A new online database combining symptoms, family history and genetic sequencing information is speeding the search for diseases caused by a single rogue gene. As described in an article in the May issue of Human Mutation, the database, known as PhenoDB, enables any clinician to document cases of unusual genetic diseases for analysis by researchers at the Johns Hopkins University School of Medicine or the Baylor College of Medicine in Houston. If a review committee agrees that the patient may indeed have a previously unknown genetic disease, the patient and some of his or her family members may be offered free comprehensive genetic testing in an effort to identify the disease culprit.
"PhenoDB is much more useful than I even thought it would be," says Ada Hamosh, M.D., M.P.H., a professor in the McKusick-Nathans Institute of Genetic Medicine at the Johns Hopkins University School of Medicine. "Bringing all of this information together is crucial to figuring out what our genetic variations mean." The database is designed to capture a bevy of standardized information about phenotype, which Hamosh defines as "any characteristic of a person" — symptoms, personal and family health history, appearance, etc.
Hamosh and others developed PhenoDB for the Baylor-Hopkins Center for Mendelian Genomics (BHCMG), a four-year initiative that, together with its counterparts at Yale University and the University of Washington, is charged with uncovering the genetic roots of every disorder caused by a single faulty gene. There are an estimated 3,000 inherited disorders that have been described phenotypically in scientific papers but whose genetic causes have not yet been pinpointed, Hamosh says, but since many single-gene disorders are extremely rare, she suspects that many more have not yet made it into the literature.

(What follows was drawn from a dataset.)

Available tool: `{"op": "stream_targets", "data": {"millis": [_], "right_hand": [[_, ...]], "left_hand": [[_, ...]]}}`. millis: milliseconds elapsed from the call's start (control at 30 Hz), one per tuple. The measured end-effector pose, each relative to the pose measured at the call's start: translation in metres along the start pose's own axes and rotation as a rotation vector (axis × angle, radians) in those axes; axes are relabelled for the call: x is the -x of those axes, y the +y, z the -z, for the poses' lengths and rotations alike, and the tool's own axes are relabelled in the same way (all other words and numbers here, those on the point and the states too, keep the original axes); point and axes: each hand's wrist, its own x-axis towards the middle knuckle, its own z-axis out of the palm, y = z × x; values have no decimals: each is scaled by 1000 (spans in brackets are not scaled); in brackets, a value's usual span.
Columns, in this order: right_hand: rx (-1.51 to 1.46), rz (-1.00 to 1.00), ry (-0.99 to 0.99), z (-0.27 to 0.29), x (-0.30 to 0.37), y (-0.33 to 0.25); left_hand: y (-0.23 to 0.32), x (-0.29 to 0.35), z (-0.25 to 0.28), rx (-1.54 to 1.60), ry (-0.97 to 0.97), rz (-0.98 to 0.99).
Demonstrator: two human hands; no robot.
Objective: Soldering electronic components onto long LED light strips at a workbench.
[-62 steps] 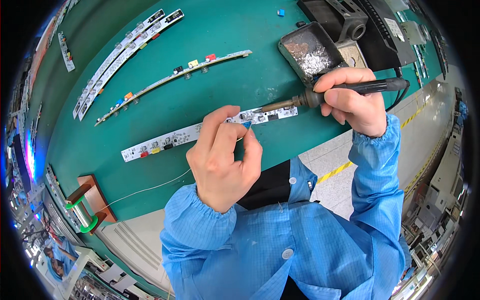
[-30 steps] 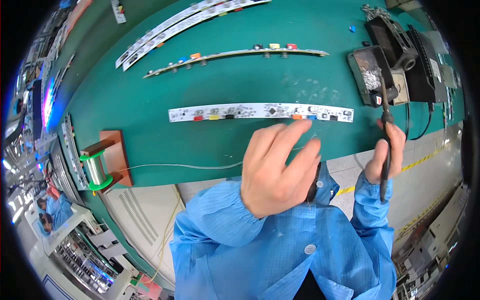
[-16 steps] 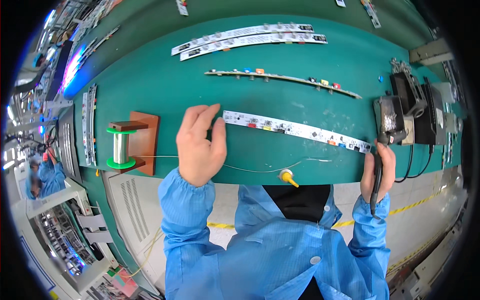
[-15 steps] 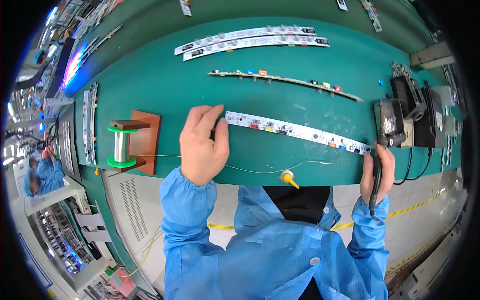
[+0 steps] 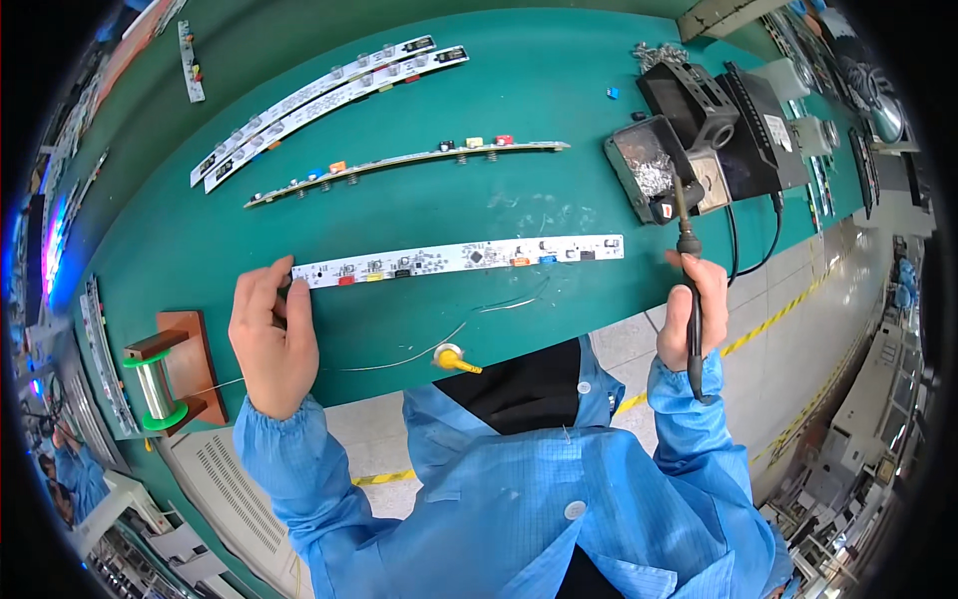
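My left hand holds the left end of a long white circuit board strip between thumb and fingers. The strip lies on the green table, with red, yellow, black, orange and blue connectors along its near edge. In my right hand is a soldering iron, gripped by its dark handle. Its tip points away from me, over the edge of a dark tray holding silvery scraps. Thin solder wire runs from a green-ended spool, passing under or behind my left hand.
Beyond the strip, another board stands on edge; two white strips lie farther back. An iron stand and a black box are at the right. Near the front edge sits a yellow-tipped piece. The spool has a brown holder.
The whole view has turned and shifted. The iron's tip now shows over the scrap tray, while my right hand keeps its grip. My left hand stays at the strip's left end.
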Motion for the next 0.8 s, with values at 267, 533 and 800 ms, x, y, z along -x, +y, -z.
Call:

The Centers for Mendelian Genomics have a powerful tool at their disposal, known as whole-exome sequencing. Just a few years ago, Hamosh explains, a geneticist trying to diagnose the cause of an inherited disease would have made an educated guess based on the patient's signs and symptoms about which gene might be at fault, and ordered a test of that gene. If the test came back negative for a mutation, she would order a test of a different gene, and so on. But whole-exome sequencing, in which about 90% of a person's genes are sequenced at one time, has been growing steadily cheaper, and it is this tool that the Centers will use to capture genetic sequencing information (whole-genome sequencing is the next step, but it remains too expensive for many uses, Hamosh notes, as it includes all of a person's DNA, most of which contains no genes).